(Collected data)
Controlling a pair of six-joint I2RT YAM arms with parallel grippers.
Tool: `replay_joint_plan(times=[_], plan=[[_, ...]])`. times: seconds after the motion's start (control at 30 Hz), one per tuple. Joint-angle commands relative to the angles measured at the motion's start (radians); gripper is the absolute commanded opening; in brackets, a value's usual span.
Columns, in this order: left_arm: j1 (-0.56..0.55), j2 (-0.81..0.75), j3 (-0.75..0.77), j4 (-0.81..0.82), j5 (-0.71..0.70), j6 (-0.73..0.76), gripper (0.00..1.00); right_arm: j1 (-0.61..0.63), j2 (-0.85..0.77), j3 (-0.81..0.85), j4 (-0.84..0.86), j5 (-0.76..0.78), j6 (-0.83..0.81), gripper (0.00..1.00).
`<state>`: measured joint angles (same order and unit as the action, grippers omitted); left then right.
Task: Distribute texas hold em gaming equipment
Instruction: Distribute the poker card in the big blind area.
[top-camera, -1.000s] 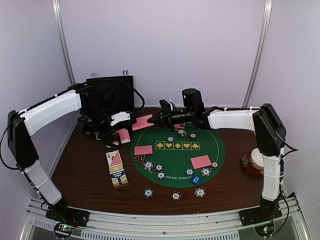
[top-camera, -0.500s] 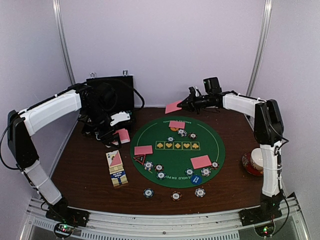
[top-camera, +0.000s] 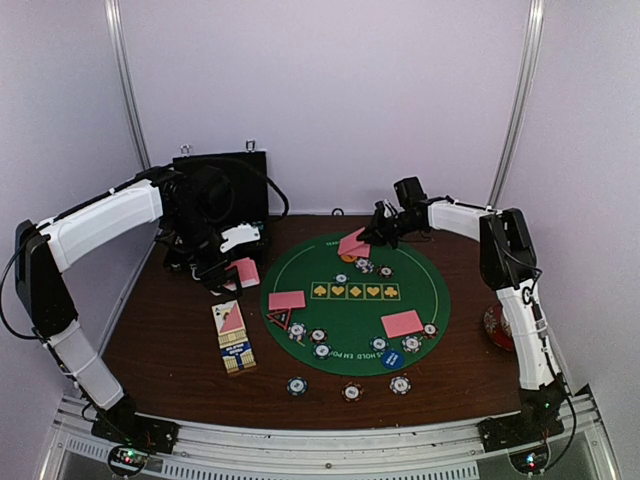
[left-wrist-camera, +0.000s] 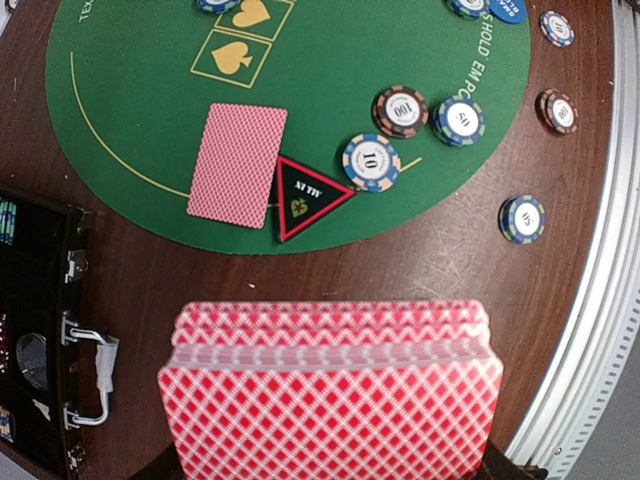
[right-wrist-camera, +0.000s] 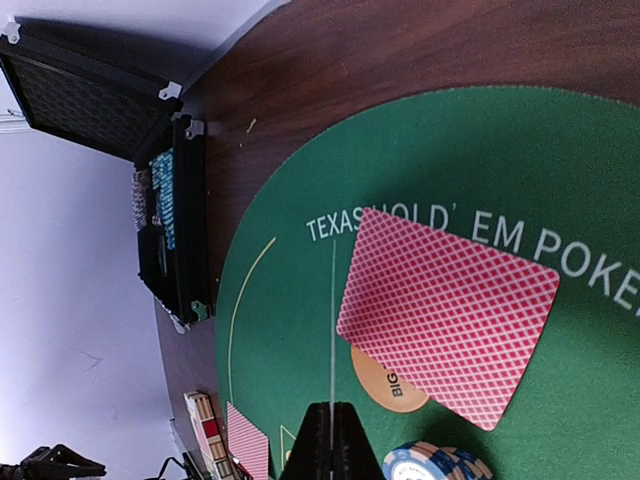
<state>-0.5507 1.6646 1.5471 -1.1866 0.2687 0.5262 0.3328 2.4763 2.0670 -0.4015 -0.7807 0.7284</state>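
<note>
Even, diffuse overhead light, soft shadows, sheen on the dark brown wooden table (left-wrist-camera: 440, 250), close stack of pink-backed playing cards (left-wrist-camera: 330, 400) blurred in left wrist view, round green felt mat (left-wrist-camera: 140, 90) sharp, silver upright rails (top-camera: 126, 80) bowed at top-view edges

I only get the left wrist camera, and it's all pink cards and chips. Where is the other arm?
Observer: The right gripper is shut at the far edge of the green mat.
Child: Is a card there?
Observer: Yes, one pink card overlapping an orange button.
Child: What else can't I see past my card stack?
Observer: A card box lies on the table, left of the mat.
</note>
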Motion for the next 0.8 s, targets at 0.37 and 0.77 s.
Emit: replay_joint_plan(times=[0.37,0.77], plan=[[0.001,-0.035,0.026,-0.006,0.015,0.014,0.15,-0.018,-0.012,0.147,-0.219,0.171,-0.170,0.45],[0.001,-0.044,0.023,-0.007,0.010,0.011,0.15,0.050,-0.354,-0.113,-0.172,0.211,-0.209,0.75]])
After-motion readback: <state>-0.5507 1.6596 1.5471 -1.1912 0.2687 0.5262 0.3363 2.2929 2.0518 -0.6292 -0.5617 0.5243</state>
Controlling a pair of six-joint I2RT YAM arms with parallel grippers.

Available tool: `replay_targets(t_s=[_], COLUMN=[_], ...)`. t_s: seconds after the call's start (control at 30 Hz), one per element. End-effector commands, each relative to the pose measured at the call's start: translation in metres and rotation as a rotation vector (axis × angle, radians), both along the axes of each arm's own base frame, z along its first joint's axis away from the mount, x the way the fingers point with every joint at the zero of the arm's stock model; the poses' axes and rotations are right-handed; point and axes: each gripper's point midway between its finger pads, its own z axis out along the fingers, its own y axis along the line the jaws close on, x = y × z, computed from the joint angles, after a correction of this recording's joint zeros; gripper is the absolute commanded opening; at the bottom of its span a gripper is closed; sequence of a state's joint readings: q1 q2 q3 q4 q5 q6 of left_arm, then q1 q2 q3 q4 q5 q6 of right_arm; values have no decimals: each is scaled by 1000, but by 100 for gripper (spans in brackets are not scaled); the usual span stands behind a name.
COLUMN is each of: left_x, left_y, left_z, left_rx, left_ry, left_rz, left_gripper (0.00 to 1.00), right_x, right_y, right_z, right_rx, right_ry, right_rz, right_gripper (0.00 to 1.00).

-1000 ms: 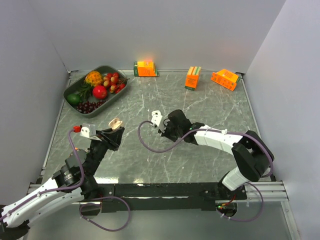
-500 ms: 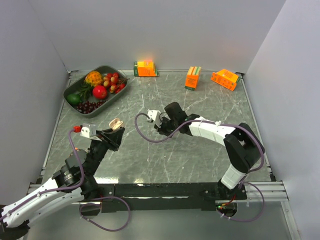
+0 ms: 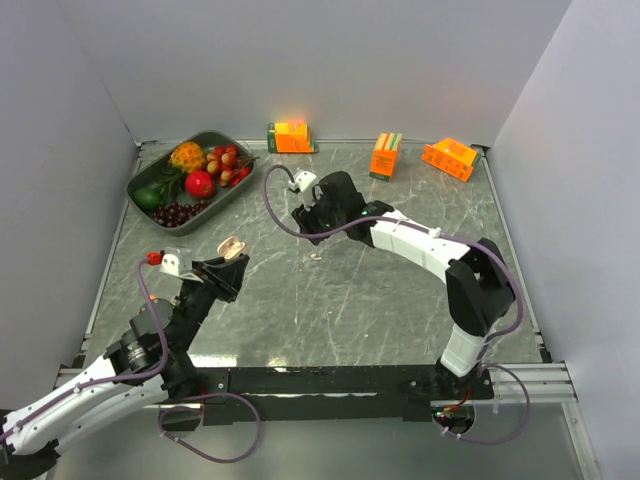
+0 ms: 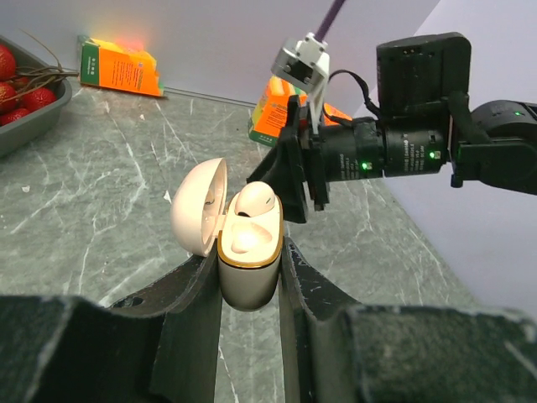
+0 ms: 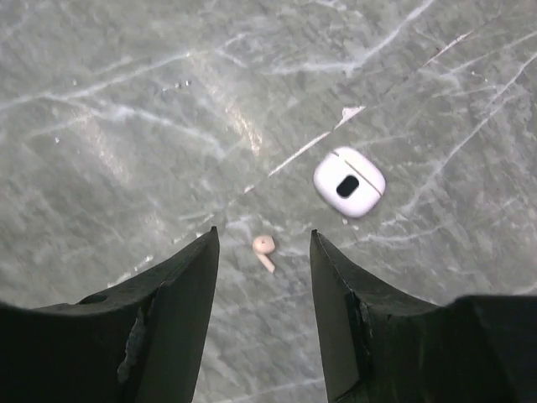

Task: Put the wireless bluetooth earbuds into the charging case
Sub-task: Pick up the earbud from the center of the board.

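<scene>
Firmly, the left end effector (image 4: 246, 254) clenched one charging case (image 4: 249, 281), held upright with its lid swung open; one stubby earbud (image 4: 254, 200) sat in its far well. The right end effector (image 5: 262, 235) hung spread and empty above the bench (image 5: 126, 126), with one stemmed earbud (image 5: 264, 249) lying below between its fingers and one white pod (image 5: 349, 182) nearby. Three orange cartons (image 3: 385, 155) and one fruit tray (image 3: 228, 197) lined the far edge.

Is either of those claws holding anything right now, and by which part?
The left gripper clamps the open charging case by the sides of its lower body. The right gripper holds nothing; it is open above a loose earbud.
</scene>
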State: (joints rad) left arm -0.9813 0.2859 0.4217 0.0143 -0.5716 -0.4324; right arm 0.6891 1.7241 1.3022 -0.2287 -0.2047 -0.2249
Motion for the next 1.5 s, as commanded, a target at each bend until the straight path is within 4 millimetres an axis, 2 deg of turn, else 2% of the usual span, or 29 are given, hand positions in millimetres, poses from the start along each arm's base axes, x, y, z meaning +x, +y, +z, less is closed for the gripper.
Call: replay_targets(t_s=[0.0,0.03,0.07,0.1,0.13,0.2,0.23,0.37,0.47,0.63,1.0,1.3,1.47], left_x=[0,0,0,0,1,1,1,2,3,4,3,3,3], left_y=[2,4,4,4,5,4,4,2,1,-2,-2,1,1], left_z=[17,18,15,16,15,14,13,10,9,8,7,7,8], left_rx=[-27,-29,-22,-24,-24,-24,-22,-14,-5,1,3,-7,-7], left_ry=[-16,-16,-11,-11,-8,-5,-3,7,13,13,16,16,14], left_rz=[9,17,17,20,22,22,24,23,23,19,17,26,27], left_gripper=[1,2,1,1,1,1,1,1,1,1,1,1,1], right_x=[-5,-2,-1,-9,-6,-8,-9,-12,-12,-11,-6,2,-3], right_y=[3,5,6,0,6,7,7,5,4,5,2,6,2], right_z=[-29,-28,-38,-49,-44,-52,-56,-67,-73,-83,-105,-107,-107], right_rx=[-10,-16,-41,-93,-86,-88,-78,-92,-105,-140,-208,-214,-214], right_ry=[112,108,132,191,199,216,221,249,256,274,275,260,294], right_rz=[-54,-47,-46,-47,-36,-35,-45,-47,-52,-63,-101,-133,-180], right_gripper=[58,61,63,64,69,91,99,99,93,73,67,58,51])
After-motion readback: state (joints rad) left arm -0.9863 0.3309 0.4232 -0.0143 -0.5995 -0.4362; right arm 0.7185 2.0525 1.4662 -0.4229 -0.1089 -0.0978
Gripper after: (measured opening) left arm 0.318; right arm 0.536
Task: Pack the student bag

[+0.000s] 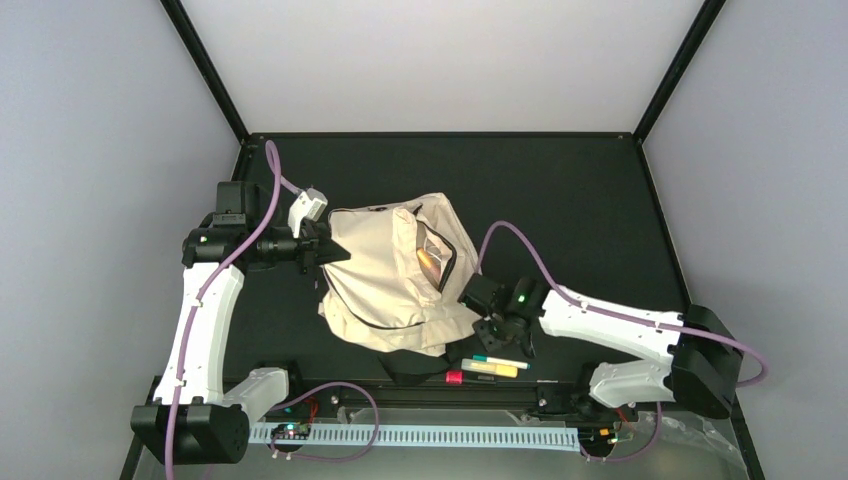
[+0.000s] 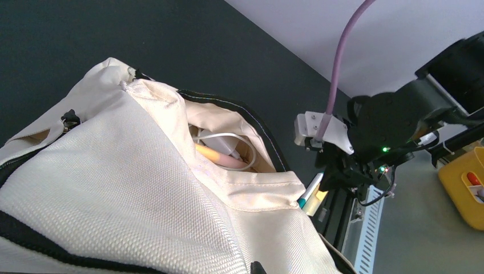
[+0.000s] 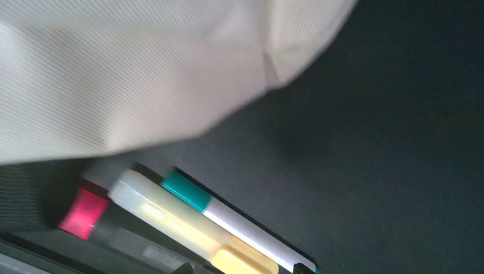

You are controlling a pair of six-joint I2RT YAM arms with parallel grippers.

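The left claw (image 1: 322,250) pinches the student bag (image 1: 390,280) by its rim, propping its mouth open at mid-bench (image 1: 580,200), while the right claw (image 1: 503,338), its grip impossible to tell, hangs over markers (image 1: 490,366) seemingly due inside next.

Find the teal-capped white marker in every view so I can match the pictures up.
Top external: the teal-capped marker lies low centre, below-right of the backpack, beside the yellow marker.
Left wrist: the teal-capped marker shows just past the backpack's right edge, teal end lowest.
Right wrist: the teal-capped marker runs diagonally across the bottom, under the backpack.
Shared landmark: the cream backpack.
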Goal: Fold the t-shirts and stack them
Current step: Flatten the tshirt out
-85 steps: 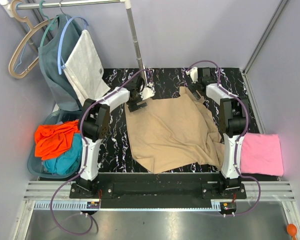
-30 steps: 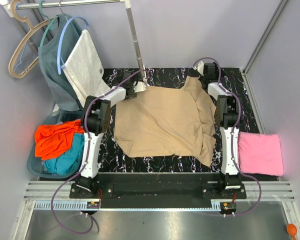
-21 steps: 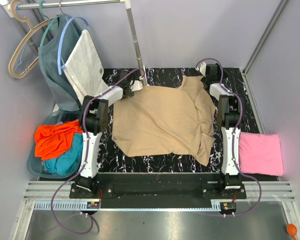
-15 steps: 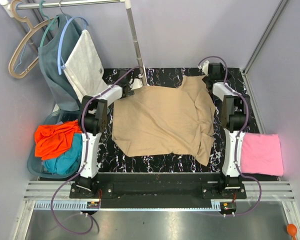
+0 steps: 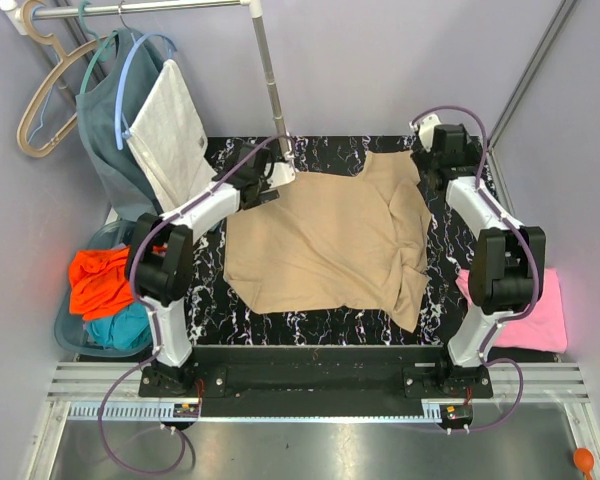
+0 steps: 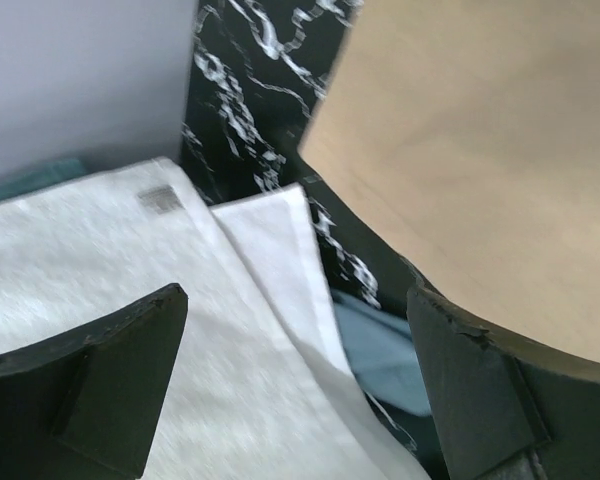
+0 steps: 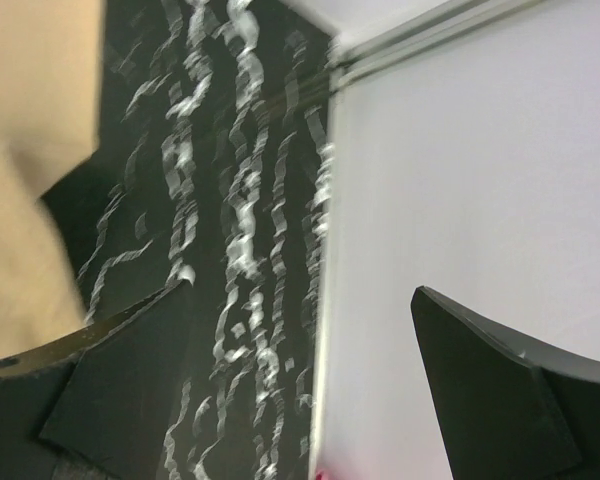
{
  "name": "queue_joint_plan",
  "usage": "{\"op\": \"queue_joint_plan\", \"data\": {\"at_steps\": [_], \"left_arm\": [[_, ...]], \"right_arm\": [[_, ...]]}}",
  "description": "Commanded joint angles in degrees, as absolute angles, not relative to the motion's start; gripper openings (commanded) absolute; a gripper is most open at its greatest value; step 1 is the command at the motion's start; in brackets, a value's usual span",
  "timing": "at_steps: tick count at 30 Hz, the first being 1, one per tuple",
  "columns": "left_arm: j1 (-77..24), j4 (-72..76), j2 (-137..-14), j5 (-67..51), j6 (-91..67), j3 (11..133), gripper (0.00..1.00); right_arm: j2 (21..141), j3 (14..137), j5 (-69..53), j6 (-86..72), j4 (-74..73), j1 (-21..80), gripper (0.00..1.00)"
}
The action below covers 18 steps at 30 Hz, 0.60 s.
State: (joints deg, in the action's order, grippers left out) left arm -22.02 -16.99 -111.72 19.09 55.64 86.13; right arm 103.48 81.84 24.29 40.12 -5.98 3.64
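Note:
The tan t-shirt (image 5: 325,240) lies spread over the black marble table (image 5: 330,155), with creases along its right side. My left gripper (image 5: 263,179) is open and empty at the shirt's far left corner. In the left wrist view (image 6: 300,385) its fingers stand wide apart over white cloth (image 6: 130,300), with the tan shirt (image 6: 480,150) at the upper right. My right gripper (image 5: 443,160) is open and empty by the far right corner. The right wrist view (image 7: 300,385) shows the tan edge (image 7: 20,150) and table. The folded pink t-shirt (image 5: 535,310) lies at the right. The orange t-shirt (image 5: 105,280) and teal t-shirt (image 5: 120,325) sit in a basket.
A grey basket (image 5: 65,330) stands left of the table. A clothes rail (image 5: 140,8) at the back left holds hangers, a grey-blue garment (image 5: 105,130) and a white cloth (image 5: 175,130). Its pole (image 5: 270,80) meets the table's far edge. Walls close both sides.
The tan shirt was drawn back and spread flatter. Both grippers have let go of its far corners and moved outward, and both elbows have swung out to the sides.

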Motion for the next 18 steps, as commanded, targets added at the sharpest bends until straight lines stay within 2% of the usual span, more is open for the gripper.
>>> {"op": "queue_joint_plan", "data": {"at_steps": [1, 9, 18], "left_arm": [[-21.9, -17.1, -106.2, 16.4, 51.9, 78.9, 0.97], [-22.1, -15.4, -104.5, 15.9, 49.8, 71.7, 0.96], [-22.1, -14.0, -106.6, 16.6, 50.9, 70.5, 0.96]], "right_arm": [[101.0, 77.2, 17.1, 34.7, -11.6, 4.0, 0.98], [102.2, 75.1, 8.9, 31.3, -15.2, 4.0, 0.98], [108.5, 76.0, 8.1, 31.6, -15.0, 4.0, 0.97]]}}
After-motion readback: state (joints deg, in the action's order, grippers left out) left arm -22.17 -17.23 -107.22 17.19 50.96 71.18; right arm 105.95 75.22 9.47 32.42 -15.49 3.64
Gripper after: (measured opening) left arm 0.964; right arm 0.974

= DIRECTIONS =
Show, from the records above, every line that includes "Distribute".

= FINISHED TASK =
Task: Distribute texas hold em gaming equipment
Instruction: Distribute the poker card in the big blind area.

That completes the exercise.